Starting point is 00:16:57 His name's Mr. Scary. And he reads his Halloween poem to us. on the podcast and it's it's not for the faint of heart it's disturbing it's it's it's creepy it's it's eerie but it's in keeping with you know the theme of Halloween of being scared and so we feel it's appropriate even though it's a little i always feel a little queasy after i hear his his Halloween poems, but I also maybe even feel a little bit scared.
Starting point is 00:17:37 And that's why we get this guy. So let's do that. This will definitely negate the Jacko disaster. Go ahead, Raj. Put him through. Folks, here he is. Like we have every Halloween,
Starting point is 00:17:52 Mr. Scarry's Halloween poem. Ha ha ha ha ha ha ha ha ha ha ha. Tonight's the night.
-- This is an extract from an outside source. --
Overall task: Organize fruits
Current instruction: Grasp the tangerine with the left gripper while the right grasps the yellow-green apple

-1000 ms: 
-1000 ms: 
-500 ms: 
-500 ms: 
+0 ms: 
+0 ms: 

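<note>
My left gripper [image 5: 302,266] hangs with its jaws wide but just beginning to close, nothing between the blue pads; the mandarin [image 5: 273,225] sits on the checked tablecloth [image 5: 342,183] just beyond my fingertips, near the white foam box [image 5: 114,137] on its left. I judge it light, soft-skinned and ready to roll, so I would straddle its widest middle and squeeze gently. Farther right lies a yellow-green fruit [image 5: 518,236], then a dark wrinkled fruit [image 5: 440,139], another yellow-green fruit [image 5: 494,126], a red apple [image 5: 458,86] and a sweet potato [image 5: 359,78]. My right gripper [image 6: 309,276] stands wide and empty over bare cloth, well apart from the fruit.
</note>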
I ride again. Perhaps this is the night your life will end. Mr. Scarry knows where you are. You may be close or you may be far.
Starting point is 00:18:28 But as I rise from the depths of hell, Run and hide, you might as well. For it makes me laugh that you would think you can escape my rotten stink. I'll find you as I always do. and frighten you from head to shoe. My rotten teeth and runny eyes, my dirty mouth so full of lies. Halloween, my favorite night,
Starting point is 00:19:17 to terrorize you with delight. I'll bite your throat and suck your blood. I'll drag your corpse into the mud. I'll lick you clean, then eat your hair. I'll chew your nose off. I don't care. And for dessert, don't call me a hog. But I'll eat your cat and then I'll eat your dog.
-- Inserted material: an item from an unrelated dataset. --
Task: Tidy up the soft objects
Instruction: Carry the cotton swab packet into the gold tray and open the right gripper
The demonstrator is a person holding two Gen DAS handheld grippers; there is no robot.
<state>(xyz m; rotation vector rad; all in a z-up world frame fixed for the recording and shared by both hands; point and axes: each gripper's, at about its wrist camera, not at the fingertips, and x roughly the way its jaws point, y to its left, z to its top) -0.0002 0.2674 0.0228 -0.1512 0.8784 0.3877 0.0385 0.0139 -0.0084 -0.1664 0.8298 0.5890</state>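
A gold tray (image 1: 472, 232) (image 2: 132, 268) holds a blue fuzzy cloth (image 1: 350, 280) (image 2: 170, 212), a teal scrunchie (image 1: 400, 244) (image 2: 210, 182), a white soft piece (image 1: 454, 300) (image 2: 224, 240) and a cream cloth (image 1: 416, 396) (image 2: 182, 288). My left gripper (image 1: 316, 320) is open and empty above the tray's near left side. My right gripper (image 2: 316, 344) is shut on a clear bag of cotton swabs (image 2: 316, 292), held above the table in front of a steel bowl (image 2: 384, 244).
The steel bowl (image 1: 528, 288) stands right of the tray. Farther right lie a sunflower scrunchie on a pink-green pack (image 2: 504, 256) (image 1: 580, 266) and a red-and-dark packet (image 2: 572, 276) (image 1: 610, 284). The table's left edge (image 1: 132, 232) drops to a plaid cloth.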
Starting point is 00:20:02 So do your best to run and hide. Whatever you lock, I'll get inside. For Mr. Scary won't be deprived. Would you prefer to be broiled or would you like to be fried? It doesn't matter, because when I'm done, I'll find your daughter and I'll find your son. Mr. Scary is the last thing you'll see on another horrific Halloween. Ha ha ha ha ha ha ha ha ha ha ha ha ha ha ha ha ha ha ha ha ha ha ha ha ha ha ha ha. Whoa, whoa, whoa.
Starting point is 00:21:07 Roger. Mr. Scarys a little intense, bro. Like every year he's just really like dark and creepy and like eating people and torturing them and... But I guess that's part of Halloween. I hope you're a little bit scared. Hope your hairs are standing up on your pimples or whatever hairs stand up on. Yikes. But hey, shifting gears, hoping Mr. Scary doesn't come to my house.
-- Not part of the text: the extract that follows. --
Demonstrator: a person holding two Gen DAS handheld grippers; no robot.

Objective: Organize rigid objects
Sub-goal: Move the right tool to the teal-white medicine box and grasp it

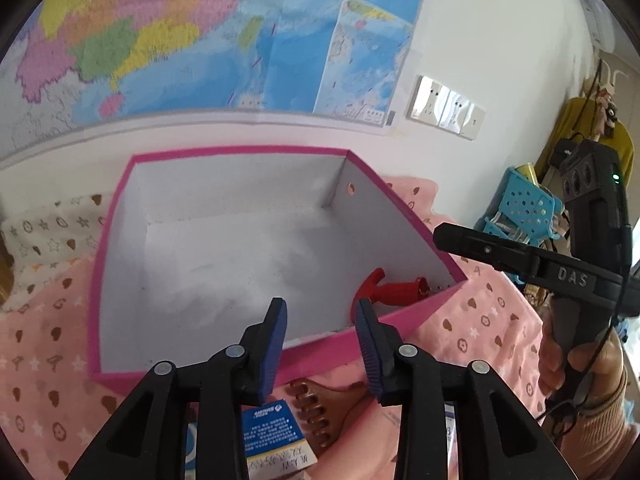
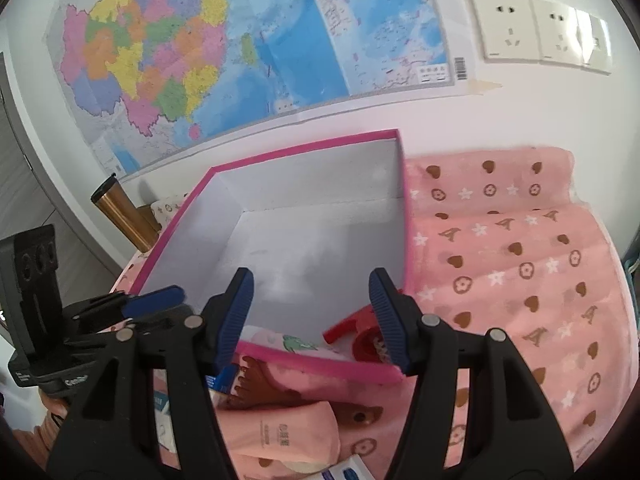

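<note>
Both tongs, left (image 1: 322, 322) and right (image 2: 312, 300), hang spread and empty over the box (image 1: 420, 314); next, the comb (image 1: 320, 412) looks light, stiff, best pinched across its flat handle

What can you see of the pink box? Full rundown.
The pink box is an open, lidless rectangular carton, cardboard by the look of it, with magenta outer walls and rim and a plain white inside. One side wall has a small round hole near its top. It sits upright on the pink patterned cloth, its far side close to the wall under the map. Inside, a red trigger sprayer lies in the near right corner; the rest of the floor looks bare.
</note>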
Starting point is 00:21:45 I'm going to be honest, I love Halloween, but in many, many a year, maybe even many, many, a decade, gang. I have not carved a pumpkin. I haven't carved a pumpkin in a long time. And this year I did it. And it's a lot of fun. And so I'm recommending, you know, you've still got, you've still got today. You've got Monday.
Starting point is 00:22:16 If you're listening to this in the morning, You still have time to go get a pumpkin And I recommend Even if you're like Oh God, it's only one night It's Halloween's tonight I don't know It just helps you get into the mood
Starting point is 00:22:33 And it's kind of like It's kind of like some of the other things I throw at you guys Like the garden hose And pulling up beside a school bus And seeing children laughing and pointing at you Well carving a pumpkin really kind of takes you back to your childhood.
Starting point is 00:22:53 I was kind of flooded with memories and pumpkin carving. There's a lot of elements at play. You've got the sight of it. You know, let's face it, a pumpkin is a big orange. It's a very unique item. You know, it's a big orange vegetable.
Starting point is 00:23:15 and how often do you handle a pumpkin? Not very often. So you've got that. You've got sight and then you've got touch. It feels really weird when you're cutting it and you reach in. And I think that's where it hit me the most. When you reach into the guts of the pumpkin, once you cut the lid open, you reach in and have to pull the seeds out and all those gooey strands.
Starting point is 00:23:44 and it may sound yucky or like, I'm an adult, I don't do that, but it really kind of brings you back. And then there's that smell. There's that pumpkiny smell. It's really fun. And then there's the creativity when you're drawing on the pumpkin with your pencil or your Sharpie and you're coming up with your design. So your creative juices get going.
Starting point is 00:24:07 And then you get your knife and you start carving. And suddenly you're like a sculpturer. You're a fruit and vegetable sculptor. It's pretty cool, man. It's a good feeling. I promised you it'll take you back and make you kind of think of your youth than when Halloween was even more fun. So it's a small thing.
Starting point is 00:24:36 It takes about half an hour, maybe an hour to do. And then just when you think it's done, You kind of get the whipped cream and the cherry on top. You get to light the candle. You get to put the candle in the pumpkin. And you wait till it gets dark and you put the lid on it. And then you get to see your masterwork all lit up, illuminated. And then you get more of this sensory overload.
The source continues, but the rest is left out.